Native/Aboriginal students are underrepresented in Western science, technology, engineering, and mathematics (STEM), due in part to perceived cultural irrelevance. Yet many Native people continue to engage in Indigenous science, such as through traditional medicine and food systems. Recently it was shown that Aboriginal university students are significant users of natural health products (NHP) and learn about NHP from Elders. Thus, in post-secondary educational settings, the presence of Elders may positively impact Native students’ interest in science-related topics. At the First Nations University of Canada, partnering of STEM-trained faculty with Elders occurs in community-based research and education endeavours. This paper highlights these efforts, which include a traditional medicine room teaching laboratory. Medicine walks with Elders have been videotaped and used in live and online classes. Workshops have led to the development and publication of traditional foods and medicine booklets. A prairie medicine wheel garden on campus serves to reinforce Aboriginal values in the appreciation of native prairie plants. An evidence-based ethnomedicine course engages STEM-trained PhDs and Indigenous science Elders as co-educators in the online environment. In these applications, Elders share cultural knowledge to ensure relevance to Natives and to positively impact student interest in science. Future directions include a pedagogical experiment to determine the impact of Elders as educators upon post-secondary student interest in STEM. This ongoing work should facilitate a discourse regarding Aboriginal science education, and illuminates downstream policy implications regarding science literacy, Native retention in science, Indigenous science, and the role of Elders in post-secondary STEM education.
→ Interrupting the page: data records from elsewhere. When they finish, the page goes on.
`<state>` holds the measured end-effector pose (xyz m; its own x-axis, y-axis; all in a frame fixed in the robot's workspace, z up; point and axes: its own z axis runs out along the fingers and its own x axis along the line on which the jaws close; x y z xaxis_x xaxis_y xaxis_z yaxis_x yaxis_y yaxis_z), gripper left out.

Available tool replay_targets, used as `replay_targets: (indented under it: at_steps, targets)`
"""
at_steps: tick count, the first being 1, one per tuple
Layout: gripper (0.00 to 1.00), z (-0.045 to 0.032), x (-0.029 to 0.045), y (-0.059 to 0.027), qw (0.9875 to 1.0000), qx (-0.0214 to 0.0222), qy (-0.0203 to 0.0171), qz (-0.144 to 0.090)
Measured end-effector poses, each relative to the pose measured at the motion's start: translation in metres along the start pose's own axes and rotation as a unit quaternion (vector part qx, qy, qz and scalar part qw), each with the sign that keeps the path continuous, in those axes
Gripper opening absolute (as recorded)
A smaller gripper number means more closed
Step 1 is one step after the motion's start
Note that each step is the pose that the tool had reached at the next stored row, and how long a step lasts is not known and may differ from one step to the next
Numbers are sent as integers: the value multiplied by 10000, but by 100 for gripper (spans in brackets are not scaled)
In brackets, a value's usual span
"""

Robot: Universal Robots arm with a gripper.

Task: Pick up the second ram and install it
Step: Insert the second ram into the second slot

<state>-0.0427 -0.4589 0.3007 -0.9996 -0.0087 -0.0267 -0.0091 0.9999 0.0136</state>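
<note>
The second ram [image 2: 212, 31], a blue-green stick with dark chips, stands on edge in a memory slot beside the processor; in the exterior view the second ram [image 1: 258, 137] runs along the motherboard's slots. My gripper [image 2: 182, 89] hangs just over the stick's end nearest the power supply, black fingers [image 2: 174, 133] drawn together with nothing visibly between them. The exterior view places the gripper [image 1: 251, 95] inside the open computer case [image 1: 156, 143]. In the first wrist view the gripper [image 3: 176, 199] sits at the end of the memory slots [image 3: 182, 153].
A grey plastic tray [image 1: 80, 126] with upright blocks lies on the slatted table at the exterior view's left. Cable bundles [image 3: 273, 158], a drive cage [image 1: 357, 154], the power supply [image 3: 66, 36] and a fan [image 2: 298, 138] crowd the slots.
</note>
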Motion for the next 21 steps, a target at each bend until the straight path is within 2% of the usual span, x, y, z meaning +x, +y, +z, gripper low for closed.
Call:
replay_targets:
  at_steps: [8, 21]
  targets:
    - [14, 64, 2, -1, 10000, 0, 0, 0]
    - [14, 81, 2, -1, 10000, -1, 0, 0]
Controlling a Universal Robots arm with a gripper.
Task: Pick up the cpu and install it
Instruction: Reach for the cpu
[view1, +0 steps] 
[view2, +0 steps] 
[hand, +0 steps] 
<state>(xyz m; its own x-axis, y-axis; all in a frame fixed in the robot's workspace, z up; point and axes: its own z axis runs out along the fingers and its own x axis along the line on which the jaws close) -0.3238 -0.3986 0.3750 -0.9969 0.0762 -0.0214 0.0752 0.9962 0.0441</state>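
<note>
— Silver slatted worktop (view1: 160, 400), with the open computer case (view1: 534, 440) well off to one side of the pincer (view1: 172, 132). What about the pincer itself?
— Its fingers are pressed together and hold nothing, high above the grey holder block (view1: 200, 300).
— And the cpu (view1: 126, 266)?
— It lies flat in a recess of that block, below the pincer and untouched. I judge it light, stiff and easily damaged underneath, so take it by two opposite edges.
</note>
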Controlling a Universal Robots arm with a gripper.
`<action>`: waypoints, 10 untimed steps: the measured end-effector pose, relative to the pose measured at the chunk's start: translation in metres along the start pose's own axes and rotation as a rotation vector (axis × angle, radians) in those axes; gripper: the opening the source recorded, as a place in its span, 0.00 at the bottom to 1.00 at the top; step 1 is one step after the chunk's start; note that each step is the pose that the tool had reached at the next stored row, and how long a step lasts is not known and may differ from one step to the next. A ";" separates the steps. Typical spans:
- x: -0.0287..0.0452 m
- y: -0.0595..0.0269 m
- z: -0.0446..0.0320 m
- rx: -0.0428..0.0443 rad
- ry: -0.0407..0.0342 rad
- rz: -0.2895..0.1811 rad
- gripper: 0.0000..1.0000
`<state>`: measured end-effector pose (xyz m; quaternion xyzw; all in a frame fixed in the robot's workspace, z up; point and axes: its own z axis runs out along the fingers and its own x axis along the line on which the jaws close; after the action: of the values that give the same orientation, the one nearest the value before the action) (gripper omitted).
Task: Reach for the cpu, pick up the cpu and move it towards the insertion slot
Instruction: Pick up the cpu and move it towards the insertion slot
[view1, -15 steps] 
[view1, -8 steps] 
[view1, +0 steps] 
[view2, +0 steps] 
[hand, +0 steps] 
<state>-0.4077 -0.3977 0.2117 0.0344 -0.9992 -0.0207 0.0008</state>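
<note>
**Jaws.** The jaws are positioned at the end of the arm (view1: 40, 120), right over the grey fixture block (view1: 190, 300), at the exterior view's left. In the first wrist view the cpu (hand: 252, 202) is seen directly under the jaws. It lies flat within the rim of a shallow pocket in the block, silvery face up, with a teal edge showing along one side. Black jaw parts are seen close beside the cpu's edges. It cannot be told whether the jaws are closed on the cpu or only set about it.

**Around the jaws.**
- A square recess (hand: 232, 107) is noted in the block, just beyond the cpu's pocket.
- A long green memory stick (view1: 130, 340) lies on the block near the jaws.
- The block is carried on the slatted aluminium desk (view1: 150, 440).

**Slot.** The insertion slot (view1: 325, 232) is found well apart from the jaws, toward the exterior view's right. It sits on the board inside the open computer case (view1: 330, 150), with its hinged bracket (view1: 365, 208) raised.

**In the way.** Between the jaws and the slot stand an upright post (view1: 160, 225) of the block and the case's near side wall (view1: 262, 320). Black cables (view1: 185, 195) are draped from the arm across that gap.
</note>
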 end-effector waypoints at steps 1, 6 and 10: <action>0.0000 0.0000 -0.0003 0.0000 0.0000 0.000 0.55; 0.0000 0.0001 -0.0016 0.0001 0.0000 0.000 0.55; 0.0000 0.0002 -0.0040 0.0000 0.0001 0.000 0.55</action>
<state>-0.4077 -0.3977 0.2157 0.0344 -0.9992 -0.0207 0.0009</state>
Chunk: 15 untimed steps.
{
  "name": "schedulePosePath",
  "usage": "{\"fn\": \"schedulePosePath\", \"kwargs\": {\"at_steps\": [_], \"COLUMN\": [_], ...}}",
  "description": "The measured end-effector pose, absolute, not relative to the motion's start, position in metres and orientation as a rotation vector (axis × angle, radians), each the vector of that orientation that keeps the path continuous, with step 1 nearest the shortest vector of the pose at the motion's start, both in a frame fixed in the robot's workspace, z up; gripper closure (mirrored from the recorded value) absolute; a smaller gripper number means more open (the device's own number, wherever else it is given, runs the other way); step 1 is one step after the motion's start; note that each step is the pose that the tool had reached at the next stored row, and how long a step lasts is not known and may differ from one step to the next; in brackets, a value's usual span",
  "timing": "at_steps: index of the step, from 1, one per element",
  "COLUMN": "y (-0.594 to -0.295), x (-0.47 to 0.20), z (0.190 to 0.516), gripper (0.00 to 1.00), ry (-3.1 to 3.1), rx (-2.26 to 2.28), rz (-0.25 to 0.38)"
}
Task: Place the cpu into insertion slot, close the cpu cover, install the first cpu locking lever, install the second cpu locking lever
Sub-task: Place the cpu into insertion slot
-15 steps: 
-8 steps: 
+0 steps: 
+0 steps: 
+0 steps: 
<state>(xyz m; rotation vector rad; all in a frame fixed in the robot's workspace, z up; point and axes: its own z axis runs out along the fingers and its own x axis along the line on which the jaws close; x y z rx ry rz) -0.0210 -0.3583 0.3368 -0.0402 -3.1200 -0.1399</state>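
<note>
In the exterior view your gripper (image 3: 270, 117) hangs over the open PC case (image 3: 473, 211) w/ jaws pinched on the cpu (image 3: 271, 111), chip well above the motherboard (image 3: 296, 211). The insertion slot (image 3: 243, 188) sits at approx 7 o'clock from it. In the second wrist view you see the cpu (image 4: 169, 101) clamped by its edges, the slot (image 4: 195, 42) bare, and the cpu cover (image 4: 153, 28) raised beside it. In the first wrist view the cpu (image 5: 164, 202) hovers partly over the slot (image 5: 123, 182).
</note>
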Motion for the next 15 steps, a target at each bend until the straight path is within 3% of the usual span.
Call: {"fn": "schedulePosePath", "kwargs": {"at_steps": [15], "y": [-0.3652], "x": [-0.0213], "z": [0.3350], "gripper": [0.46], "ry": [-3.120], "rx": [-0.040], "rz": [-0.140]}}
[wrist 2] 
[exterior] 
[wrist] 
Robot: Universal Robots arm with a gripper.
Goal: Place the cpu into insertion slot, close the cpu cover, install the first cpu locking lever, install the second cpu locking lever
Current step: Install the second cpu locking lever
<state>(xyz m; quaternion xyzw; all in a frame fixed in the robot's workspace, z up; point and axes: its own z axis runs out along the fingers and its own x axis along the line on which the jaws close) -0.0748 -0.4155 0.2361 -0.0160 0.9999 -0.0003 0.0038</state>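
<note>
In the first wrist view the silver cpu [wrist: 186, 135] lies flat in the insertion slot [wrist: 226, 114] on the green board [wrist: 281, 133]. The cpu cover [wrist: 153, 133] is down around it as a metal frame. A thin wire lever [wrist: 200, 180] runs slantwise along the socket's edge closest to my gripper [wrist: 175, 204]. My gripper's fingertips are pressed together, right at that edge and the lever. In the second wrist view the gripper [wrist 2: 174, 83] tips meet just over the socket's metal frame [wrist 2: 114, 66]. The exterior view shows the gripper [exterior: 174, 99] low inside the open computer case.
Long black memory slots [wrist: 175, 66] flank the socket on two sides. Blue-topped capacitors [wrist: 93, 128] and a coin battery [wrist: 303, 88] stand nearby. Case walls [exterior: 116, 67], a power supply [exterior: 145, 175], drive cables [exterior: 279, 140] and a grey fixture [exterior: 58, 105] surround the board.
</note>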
Keywords: Aboriginal, Community-based Participatory Research, Indigenous Science, Native American, Pedagogy, STEM

The International Journal of Health, Wellness and Society, Volume 3, Issue 4, November 2014, pp.1-11. Article: Print (Spiral Bound). Published online: April 11, 2014 (Article: Electronic (PDF File; 403.544KB)).

Dr. Maria Pontes Ferreira

Assistant Professor, Department of Nutrition and Food Science, Wayne State University, Detroit, MI, USA

Dr. Ferreira is an assistant professor of nutrition science at Wayne State University in Detroit, MI, USA. She completed a postdoctoral fellowship at Haskell Indian Nations University and the University of Kansas in the Native Medicinal Plant Research Program. She has a longstanding interest in natural products for health and performance. In her spare time, she enjoys learning about native plants of the Great Lakes region at her home in Windsor, Ontario.

Betty McKenna

Resident Elder, First Nations University of Canada, Regina, SK, Canada

Elder Betty McKenna is from the Anishinabe First Nation, Shoal River Band, and is the Elder in residence at the First Nations University of Canada, Regina, SK. She is knowledgeable about many traditional teachings she learned from her grandmother and from other Elders. Revitalization of indigenous food and medicine systems is important to her. She gives workshops on traditional and spiritual teachings. Topics include the harvesting, storing, and preparing of foods from the prairie, such as tisanes made from rose hips, nettle, mint, prairie seaweed, and sage. In 2012 she received the Saskatchewan Health Excellence Award in the “Health of a Population” category.

Dr. Fidji Gendron

Associate Professor, Biology, First Nations University of Canada, Regina, SK, Canada

Dr. Gendron is an associate professor of biology at the First Nations University of Canada. She is also an adjunct member of the biology faculty at the University of Regina. Her interests include plant ecology and traditional uses of native plants. She works in partnership with Elders and has several ongoing projects focusing on plant medicines. Her latest project is to use bioassays and chemical analyses to look at how prairie plants are used to treat skin infection. She is also in charge of the Shared Garden, a community garden where gardeners give some of their crop harvest to the First Nations University of Canada students.